- Operation Black Forest: Part of the Naxalite–Maoist insurgency
| Date | 21 April – 11 May 2025 |
| Location | Adjoining districts between Chhattisgarh and Telangana, India |
| Result | Operation successful Karreguttalu Hills secured and cleared of Naxalite-Maoist presence; Nambala Keshava Rao killed; |

Belligerents
- India: Communist Party of India (Maoist)

Commanders and leaders
- Amit Shah Gyanendra Pratap Singh Arun Deo Gautam: Nambala Keshava Rao †

Units involved
- Central Reserve Police Force Commando Battalion for Resolute Action; ; Chhattisgarh Police Special Task Force; District Reserve Guard; ;: People's Liberation Guerrilla Army

Casualties and losses
- 18 security personnel wounded: 38 militants killed 22 militants arrested 450 IEDs, 2 tonnes of explosives, several rifles and ammunition seized

= Operation Black Forest =

Indian government offensive

Operation Black Forest (also Operation Kagaar) was a counter-insurgency and counter-terrorism operation conducted by Indian security forces against Naxalite-Maoist insurgents in areas located between the states of Chhattisgarh and Telangana. The operation began on 21 April 2025.

The Minister of Home Affairs Amit Shah announced on 14 May that the offensive had concluded in a major success for the Indian forces, killing 31 Maoists, including top commanders. Though only 4 deaths could be confirmed. Shah further stated that India will soon be "Naxal-free". The operation resulted in Maoist forces transitioning more to remote and explosive based attacks, while they also lost a significant base of support among the local Adivasi population.

==Background==

The Naxalite-Maoist insurgency began in India in 1967, when a faction of the Communist Party of India (Marxist) launched a people's war against the Indian government of then Prime Minister Indira Gandhi. The insurgents took inspiration from the Chinese Communist Revolution in their decision.

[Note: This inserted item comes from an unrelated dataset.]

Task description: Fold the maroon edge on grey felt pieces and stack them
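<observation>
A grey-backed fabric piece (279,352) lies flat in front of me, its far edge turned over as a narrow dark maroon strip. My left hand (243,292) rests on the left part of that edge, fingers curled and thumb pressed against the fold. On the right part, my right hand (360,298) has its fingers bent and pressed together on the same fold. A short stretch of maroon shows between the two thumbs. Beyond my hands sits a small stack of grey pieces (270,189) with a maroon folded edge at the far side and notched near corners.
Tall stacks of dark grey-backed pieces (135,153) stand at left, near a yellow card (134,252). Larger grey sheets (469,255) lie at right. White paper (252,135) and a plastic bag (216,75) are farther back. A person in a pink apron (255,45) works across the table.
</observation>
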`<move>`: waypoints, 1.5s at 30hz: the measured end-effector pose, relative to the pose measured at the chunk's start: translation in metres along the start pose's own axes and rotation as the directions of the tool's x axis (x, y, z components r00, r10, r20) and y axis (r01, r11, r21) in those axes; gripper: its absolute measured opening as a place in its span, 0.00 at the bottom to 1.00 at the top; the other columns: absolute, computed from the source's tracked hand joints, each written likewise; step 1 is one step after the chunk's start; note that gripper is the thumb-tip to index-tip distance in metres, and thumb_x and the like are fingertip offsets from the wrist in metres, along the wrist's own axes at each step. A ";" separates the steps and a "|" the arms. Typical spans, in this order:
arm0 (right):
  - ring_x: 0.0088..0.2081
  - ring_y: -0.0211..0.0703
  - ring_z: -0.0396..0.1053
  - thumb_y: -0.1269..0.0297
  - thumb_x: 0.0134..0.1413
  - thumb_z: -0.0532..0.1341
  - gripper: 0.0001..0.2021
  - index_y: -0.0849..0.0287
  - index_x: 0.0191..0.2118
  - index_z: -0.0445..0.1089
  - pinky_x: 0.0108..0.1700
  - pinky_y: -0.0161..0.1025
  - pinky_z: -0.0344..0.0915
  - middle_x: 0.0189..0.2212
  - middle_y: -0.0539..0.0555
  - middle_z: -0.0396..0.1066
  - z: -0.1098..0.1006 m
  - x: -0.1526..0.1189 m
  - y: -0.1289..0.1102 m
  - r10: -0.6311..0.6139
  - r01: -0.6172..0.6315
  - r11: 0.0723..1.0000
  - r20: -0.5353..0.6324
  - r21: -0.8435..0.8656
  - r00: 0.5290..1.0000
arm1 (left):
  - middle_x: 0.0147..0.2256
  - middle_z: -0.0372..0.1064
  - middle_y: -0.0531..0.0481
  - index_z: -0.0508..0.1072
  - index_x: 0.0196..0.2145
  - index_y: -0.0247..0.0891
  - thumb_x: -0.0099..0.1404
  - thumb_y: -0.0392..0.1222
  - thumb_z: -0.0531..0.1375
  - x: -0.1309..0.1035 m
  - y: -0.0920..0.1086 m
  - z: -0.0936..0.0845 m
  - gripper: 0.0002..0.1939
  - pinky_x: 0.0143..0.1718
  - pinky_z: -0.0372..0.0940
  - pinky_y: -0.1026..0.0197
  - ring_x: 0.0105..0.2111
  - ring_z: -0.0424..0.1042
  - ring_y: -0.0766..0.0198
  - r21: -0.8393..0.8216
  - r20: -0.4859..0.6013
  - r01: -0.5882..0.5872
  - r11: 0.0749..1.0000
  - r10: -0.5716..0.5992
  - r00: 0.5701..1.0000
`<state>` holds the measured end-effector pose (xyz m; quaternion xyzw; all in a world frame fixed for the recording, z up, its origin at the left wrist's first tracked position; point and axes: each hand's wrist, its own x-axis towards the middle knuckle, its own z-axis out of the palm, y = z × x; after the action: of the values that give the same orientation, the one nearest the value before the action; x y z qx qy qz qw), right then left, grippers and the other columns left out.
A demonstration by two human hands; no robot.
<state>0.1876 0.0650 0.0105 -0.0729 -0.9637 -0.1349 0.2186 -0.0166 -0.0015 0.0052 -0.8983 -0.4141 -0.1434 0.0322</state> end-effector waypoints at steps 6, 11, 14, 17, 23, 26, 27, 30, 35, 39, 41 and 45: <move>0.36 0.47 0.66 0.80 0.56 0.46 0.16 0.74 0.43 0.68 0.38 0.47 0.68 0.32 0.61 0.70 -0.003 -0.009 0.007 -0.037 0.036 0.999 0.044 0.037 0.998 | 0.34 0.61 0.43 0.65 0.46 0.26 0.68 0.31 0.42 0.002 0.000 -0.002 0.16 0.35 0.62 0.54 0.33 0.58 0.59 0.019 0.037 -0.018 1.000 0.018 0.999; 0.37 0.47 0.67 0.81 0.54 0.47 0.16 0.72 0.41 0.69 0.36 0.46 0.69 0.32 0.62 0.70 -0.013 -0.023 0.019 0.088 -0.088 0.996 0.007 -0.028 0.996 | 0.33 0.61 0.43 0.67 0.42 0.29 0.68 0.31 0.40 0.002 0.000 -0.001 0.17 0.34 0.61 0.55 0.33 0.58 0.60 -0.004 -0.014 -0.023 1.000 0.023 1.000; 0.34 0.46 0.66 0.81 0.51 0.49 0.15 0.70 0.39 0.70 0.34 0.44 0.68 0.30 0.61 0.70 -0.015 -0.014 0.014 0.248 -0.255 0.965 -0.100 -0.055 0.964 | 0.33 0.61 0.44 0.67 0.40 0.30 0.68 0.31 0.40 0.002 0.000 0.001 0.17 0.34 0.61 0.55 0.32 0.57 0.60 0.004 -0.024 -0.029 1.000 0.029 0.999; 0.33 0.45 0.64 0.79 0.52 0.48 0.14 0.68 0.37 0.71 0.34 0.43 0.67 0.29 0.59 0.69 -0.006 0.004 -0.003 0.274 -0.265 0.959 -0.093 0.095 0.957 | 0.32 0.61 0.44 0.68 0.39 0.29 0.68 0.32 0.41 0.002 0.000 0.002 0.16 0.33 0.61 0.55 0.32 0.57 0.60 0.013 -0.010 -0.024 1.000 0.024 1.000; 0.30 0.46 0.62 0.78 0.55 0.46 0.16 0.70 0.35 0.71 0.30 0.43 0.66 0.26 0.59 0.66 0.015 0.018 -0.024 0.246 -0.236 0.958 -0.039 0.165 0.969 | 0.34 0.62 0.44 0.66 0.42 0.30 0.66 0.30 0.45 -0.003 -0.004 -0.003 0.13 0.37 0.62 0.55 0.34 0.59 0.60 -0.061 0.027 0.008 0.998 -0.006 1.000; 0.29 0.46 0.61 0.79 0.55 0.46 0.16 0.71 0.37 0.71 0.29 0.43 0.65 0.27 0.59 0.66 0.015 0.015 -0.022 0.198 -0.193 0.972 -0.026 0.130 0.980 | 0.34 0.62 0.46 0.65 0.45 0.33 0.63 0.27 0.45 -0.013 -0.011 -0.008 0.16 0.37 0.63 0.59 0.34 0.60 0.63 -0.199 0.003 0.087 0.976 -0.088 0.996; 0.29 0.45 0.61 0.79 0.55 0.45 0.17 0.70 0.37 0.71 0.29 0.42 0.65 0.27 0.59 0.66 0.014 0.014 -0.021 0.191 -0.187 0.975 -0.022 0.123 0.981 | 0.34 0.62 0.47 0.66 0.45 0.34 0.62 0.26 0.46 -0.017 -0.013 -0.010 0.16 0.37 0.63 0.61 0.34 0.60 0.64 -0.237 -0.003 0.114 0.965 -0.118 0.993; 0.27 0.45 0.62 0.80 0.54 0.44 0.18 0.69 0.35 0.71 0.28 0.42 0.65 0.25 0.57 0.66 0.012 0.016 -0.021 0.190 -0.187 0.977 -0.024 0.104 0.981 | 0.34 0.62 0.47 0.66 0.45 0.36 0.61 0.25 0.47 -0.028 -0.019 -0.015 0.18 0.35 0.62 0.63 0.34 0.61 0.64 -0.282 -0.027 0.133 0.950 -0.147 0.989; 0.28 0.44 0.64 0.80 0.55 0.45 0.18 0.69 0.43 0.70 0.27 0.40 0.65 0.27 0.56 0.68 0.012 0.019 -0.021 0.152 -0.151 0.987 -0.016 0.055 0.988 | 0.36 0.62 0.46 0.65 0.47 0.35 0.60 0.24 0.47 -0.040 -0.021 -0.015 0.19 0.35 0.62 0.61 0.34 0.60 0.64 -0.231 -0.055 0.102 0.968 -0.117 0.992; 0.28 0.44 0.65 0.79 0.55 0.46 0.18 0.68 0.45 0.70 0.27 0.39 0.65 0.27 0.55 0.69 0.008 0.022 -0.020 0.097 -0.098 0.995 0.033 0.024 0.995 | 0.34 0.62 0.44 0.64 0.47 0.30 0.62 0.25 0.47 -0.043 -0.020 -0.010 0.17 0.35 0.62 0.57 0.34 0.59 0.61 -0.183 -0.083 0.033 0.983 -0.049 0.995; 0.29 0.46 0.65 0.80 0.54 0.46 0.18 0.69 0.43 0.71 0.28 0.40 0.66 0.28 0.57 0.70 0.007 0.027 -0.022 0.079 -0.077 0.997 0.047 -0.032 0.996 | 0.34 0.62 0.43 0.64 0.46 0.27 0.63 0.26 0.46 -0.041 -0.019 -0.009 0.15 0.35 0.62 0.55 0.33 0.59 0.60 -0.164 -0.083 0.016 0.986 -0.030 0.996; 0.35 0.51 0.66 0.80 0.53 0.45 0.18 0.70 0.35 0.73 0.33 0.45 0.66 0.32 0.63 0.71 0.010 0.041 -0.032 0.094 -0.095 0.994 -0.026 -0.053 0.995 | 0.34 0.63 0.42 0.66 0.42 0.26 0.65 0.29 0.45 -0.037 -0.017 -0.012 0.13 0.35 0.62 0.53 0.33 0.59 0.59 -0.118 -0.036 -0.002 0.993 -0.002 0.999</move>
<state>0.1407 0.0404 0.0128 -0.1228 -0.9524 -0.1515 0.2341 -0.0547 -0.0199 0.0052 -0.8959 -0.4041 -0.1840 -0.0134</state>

The ensuing confrontation between the recently formed insurgency and the Indian government ended in the fragmentation of the group by the early 1970s into more than 40 small separate groups.

The Naxalites saw their peak of insurgency in the 2000s, when they orchestrated prison attacks, freeing prisoners and killing Indian security forces personnel. The Naxals also tried to assassinate high-profile Indian politicians, such as N. Chandrababu Naidu (then Chief Minister of Andhra Pradesh) in October 2003.

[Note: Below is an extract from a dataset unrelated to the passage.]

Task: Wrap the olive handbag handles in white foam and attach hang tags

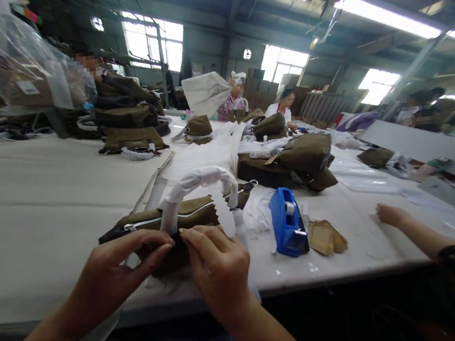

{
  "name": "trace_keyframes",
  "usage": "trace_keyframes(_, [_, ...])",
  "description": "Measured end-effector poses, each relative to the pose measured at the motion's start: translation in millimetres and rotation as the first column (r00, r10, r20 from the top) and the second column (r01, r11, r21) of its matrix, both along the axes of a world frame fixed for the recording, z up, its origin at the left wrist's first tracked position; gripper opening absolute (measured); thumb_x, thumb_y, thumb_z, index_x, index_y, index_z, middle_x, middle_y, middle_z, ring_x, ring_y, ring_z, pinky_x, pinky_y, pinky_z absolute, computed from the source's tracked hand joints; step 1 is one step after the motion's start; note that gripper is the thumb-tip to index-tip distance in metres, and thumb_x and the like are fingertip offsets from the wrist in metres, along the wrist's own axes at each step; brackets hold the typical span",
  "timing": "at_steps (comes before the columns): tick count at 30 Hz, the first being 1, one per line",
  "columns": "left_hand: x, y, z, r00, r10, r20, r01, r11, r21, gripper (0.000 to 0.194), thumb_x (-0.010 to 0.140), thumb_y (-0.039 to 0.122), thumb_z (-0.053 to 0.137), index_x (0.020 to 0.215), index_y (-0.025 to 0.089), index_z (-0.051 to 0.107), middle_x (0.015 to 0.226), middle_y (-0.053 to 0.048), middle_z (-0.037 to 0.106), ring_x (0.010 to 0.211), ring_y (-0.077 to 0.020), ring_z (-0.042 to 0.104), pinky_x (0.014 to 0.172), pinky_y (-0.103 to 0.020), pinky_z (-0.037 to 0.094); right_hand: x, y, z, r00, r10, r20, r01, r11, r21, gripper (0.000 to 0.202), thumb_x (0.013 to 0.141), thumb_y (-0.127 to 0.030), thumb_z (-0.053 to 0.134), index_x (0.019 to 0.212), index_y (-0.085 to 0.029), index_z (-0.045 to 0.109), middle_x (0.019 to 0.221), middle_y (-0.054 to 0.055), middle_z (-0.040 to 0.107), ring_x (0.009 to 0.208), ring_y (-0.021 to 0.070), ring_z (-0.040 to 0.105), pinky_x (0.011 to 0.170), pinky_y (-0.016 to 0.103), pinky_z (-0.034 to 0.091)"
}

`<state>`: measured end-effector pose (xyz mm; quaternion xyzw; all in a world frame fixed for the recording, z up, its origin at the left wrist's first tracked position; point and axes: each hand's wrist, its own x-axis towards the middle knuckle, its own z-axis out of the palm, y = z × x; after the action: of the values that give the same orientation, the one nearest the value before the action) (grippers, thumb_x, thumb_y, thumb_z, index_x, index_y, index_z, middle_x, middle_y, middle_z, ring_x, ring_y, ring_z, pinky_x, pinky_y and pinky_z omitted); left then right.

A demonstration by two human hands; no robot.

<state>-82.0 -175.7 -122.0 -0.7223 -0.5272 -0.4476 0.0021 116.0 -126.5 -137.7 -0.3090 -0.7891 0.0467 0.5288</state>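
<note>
An olive-green handbag [193,206] with a silver zipper lies on the white table before me. Its handle [199,178] is wrapped in white material and arches over the top. My left hand [131,262] pinches at the foot of the handle, thumb against forefinger. Close beside it, my right hand [218,261] grips a dark part of the bag's front with bent fingers. What exactly lies between the fingertips is too small to make out. A white strip with a jagged edge [222,209] hangs by the handle, above my right hand.
A blue tape dispenser [288,224] and brown cardboard pieces [327,237] lie to the right. More olive bags [291,161] stand behind, and others are piled at the back left [128,121]. A co-worker's hand [392,215] rests at the right; other people are farther back.
</note>
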Motion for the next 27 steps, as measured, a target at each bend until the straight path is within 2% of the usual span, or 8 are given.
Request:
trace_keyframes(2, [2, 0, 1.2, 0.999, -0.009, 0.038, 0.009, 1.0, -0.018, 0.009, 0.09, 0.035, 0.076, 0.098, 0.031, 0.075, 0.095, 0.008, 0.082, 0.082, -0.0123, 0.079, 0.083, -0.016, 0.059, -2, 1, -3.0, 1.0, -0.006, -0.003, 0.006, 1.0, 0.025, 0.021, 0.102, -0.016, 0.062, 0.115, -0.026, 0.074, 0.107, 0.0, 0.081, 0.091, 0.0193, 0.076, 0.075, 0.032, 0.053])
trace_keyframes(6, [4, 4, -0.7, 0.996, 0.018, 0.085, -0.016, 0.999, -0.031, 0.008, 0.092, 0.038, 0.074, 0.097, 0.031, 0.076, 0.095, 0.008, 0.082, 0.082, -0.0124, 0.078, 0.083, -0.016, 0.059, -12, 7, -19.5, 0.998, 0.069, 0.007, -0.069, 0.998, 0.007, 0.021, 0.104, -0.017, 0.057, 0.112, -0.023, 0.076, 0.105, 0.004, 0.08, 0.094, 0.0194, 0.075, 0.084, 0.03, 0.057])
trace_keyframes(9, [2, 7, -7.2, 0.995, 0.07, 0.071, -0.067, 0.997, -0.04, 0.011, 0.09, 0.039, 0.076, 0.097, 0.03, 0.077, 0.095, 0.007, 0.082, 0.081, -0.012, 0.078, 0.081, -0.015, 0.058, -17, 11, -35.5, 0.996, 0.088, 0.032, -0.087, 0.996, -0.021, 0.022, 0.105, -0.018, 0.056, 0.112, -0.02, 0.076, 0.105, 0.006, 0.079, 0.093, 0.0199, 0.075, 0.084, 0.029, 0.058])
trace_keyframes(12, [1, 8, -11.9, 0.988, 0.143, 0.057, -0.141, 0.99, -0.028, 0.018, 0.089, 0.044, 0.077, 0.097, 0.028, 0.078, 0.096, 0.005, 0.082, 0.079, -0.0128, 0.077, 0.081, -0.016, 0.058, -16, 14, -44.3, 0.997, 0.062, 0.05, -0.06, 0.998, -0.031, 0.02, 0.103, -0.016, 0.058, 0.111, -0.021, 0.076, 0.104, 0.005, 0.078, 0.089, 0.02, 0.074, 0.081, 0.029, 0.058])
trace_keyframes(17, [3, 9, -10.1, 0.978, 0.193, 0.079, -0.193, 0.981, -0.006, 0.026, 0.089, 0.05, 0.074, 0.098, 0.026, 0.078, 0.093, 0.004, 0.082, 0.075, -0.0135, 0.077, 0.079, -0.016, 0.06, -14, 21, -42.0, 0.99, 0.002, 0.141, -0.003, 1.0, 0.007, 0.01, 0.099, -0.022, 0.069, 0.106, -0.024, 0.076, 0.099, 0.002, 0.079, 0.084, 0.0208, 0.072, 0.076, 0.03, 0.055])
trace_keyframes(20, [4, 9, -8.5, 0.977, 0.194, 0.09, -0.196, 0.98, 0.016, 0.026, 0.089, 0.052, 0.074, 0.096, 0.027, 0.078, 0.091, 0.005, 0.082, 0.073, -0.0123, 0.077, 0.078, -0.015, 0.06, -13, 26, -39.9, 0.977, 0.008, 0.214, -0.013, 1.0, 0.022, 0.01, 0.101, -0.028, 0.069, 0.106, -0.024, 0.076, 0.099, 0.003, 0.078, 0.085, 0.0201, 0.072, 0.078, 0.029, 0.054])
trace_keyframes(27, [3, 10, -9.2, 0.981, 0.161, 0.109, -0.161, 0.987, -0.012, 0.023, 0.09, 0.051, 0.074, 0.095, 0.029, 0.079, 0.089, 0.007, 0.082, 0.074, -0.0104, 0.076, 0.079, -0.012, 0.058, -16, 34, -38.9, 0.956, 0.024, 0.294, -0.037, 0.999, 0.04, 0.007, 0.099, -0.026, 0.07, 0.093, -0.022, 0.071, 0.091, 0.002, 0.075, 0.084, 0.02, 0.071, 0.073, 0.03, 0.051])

In 2007, the Naxals assassinated Sunil Kumar Mahato (a member of parliament), and continued with an intensified campaign, killing approximately 700 people between 2005 and 2008.

==Operation==
On 21 April 2025, the Central Reserve Police Force (CRPF), the Special Task Force and the District Reserve Guard (DRG) launched the largest and most significant mission of its kind against Naxals. The Chief of the CRPF Gyanendra Pratap Singh confirmed that security forces completed the operation in the Karreguttalu Hills between the borders of the states of Chhattisgarh and Telangana, facing severe weather conditions and retrieving 28 bodies of the 31 killed Naxalites. Home Affairs Minister Shah also confirmed that there were no security personnel casualties.

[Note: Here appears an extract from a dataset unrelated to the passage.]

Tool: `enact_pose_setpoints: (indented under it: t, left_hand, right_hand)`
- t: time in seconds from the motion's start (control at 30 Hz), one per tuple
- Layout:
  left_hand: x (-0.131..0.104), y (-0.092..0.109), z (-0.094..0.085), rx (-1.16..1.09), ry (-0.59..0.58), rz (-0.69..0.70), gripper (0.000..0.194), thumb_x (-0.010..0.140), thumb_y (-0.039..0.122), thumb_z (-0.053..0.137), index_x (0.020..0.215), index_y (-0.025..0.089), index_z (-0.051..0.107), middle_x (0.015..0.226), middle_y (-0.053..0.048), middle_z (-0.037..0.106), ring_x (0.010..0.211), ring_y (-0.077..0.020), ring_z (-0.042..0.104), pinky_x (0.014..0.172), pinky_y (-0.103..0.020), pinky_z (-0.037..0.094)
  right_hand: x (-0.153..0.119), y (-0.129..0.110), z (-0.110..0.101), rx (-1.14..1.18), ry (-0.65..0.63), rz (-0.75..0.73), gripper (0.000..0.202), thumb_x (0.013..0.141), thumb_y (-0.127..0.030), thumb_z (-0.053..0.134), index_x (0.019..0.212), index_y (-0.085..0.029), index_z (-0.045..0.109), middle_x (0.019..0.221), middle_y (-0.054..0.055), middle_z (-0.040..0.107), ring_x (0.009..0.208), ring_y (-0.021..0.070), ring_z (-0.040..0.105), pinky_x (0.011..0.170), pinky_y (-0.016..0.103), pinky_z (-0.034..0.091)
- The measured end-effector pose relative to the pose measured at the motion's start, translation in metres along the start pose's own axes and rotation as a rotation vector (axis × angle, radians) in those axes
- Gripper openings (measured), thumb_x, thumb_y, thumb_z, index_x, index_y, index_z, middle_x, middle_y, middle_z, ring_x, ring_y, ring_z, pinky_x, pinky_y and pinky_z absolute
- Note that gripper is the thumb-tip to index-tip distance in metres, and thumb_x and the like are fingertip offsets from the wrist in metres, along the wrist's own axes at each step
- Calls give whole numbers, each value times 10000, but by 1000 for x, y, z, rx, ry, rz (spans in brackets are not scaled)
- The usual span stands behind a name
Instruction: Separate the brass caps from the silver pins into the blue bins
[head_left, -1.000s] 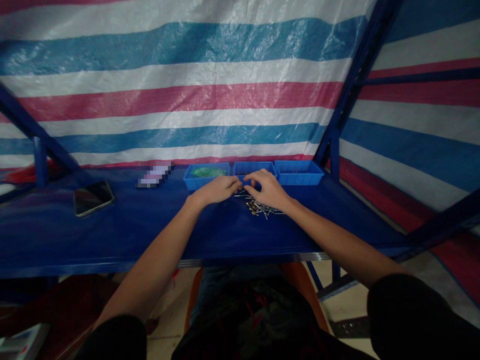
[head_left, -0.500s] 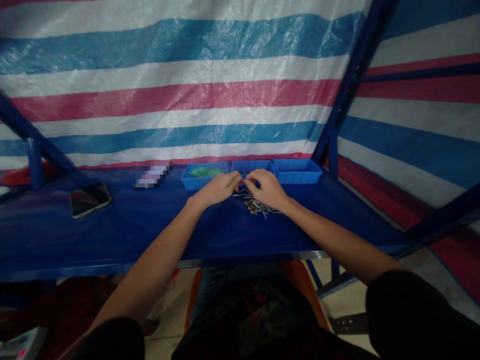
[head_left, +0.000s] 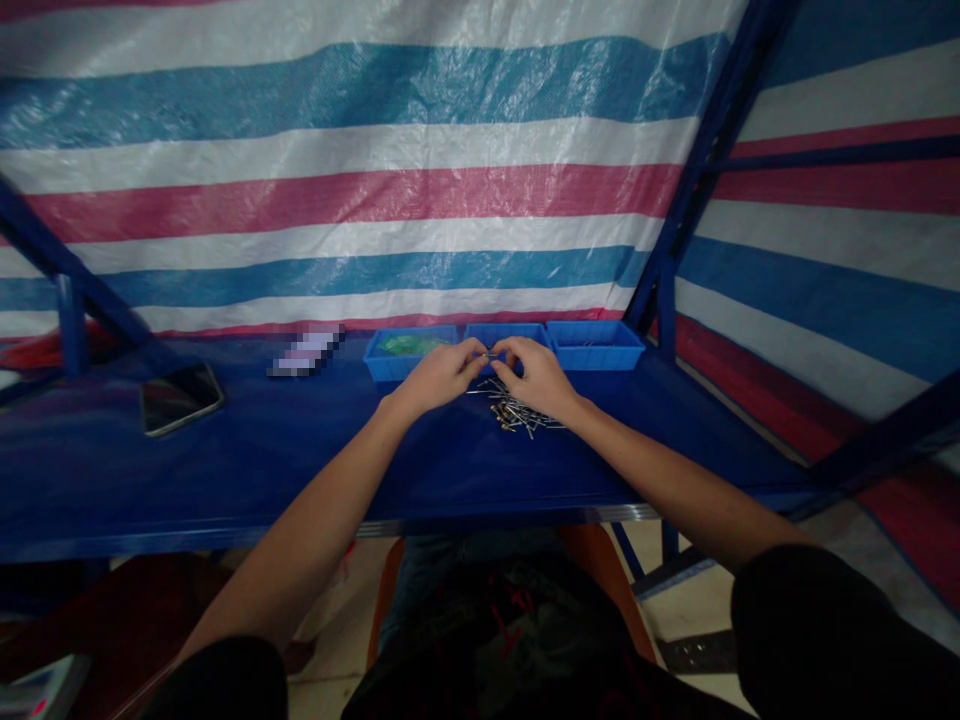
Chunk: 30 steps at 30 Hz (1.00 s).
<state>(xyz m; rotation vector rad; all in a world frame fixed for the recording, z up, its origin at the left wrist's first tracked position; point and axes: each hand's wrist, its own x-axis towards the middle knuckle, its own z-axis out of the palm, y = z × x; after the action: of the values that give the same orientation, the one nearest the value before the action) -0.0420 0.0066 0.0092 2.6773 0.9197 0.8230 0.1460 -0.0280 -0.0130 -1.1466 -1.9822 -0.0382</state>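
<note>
My left hand (head_left: 444, 374) and my right hand (head_left: 534, 374) meet fingertip to fingertip over the blue table (head_left: 315, 440). Between their pinched fingers is a small metal piece (head_left: 490, 354), gripped from both sides. Just below, partly under my right hand, lies a pile of thin metal pins (head_left: 521, 412), some with brass-coloured parts. Behind the hands stand three blue trays. The left tray (head_left: 381, 371) holds something green in clear plastic. My hands partly cover the middle tray (head_left: 510, 329). A few small items, too small to name, lie in the right tray (head_left: 600, 357).
A black phone (head_left: 181, 398) lies on the table at the left, with a blurred-out flat item (head_left: 306, 350) beyond it. Blue metal posts (head_left: 666, 305) rise at both sides. Striped sheeting (head_left: 360, 190) hangs behind. An orange chair (head_left: 611, 580) is under me.
My fingertips have shifted slightly, and the metal piece between them now shows more clearly. The pile and trays stay as they were.
</note>
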Motion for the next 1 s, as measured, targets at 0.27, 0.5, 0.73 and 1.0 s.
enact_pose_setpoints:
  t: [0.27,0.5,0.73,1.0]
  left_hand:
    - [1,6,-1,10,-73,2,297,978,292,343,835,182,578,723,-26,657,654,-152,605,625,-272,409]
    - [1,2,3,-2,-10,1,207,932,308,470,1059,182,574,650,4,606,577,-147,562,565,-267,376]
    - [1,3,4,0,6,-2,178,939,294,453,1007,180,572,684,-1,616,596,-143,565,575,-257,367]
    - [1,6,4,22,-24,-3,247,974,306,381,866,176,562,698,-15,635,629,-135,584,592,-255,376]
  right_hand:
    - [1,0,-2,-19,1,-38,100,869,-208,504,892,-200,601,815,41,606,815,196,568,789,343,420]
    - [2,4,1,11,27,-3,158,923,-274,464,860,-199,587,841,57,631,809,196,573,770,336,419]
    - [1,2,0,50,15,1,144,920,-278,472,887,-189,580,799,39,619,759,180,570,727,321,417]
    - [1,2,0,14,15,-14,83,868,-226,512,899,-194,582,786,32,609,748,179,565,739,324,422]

However, later sources linked to local police confirmed that 18 security forces were wounded in the operation. The CRPF further commented that the mission had achieved "more than expected" and that the security forces will meet the government's deadline to eliminate the Naxalite insurgency. Military sources claimed that Naxalite headquarters were targeted in the mountains.

The chief of the Chhattisgarh Police also stated that the Maoist leadership had been "dislocated" in the operation and that their military formations had either "got divided or sheltered elsewhere."

Security forces later said that the Karreguttalu Hills were being "sanitised" from Naxals to be soon opened for movement of locals.

==Reactions==
Prime Minister Narendra Modi commended the operation and said that the killing of 31 Naxalites underscores the commitment of the government and that it is "moving in the right direction to root out left-wing extremism." Home Minister Amit Shah congratulated and hailed the forces involved in the operation, calling on the Naxalites to immediately lay down arms.

Chief Minister of Madhya Pradesh Mohan Yadav also welcomed the military operation calling on the Naxals to "surrender or be eliminated."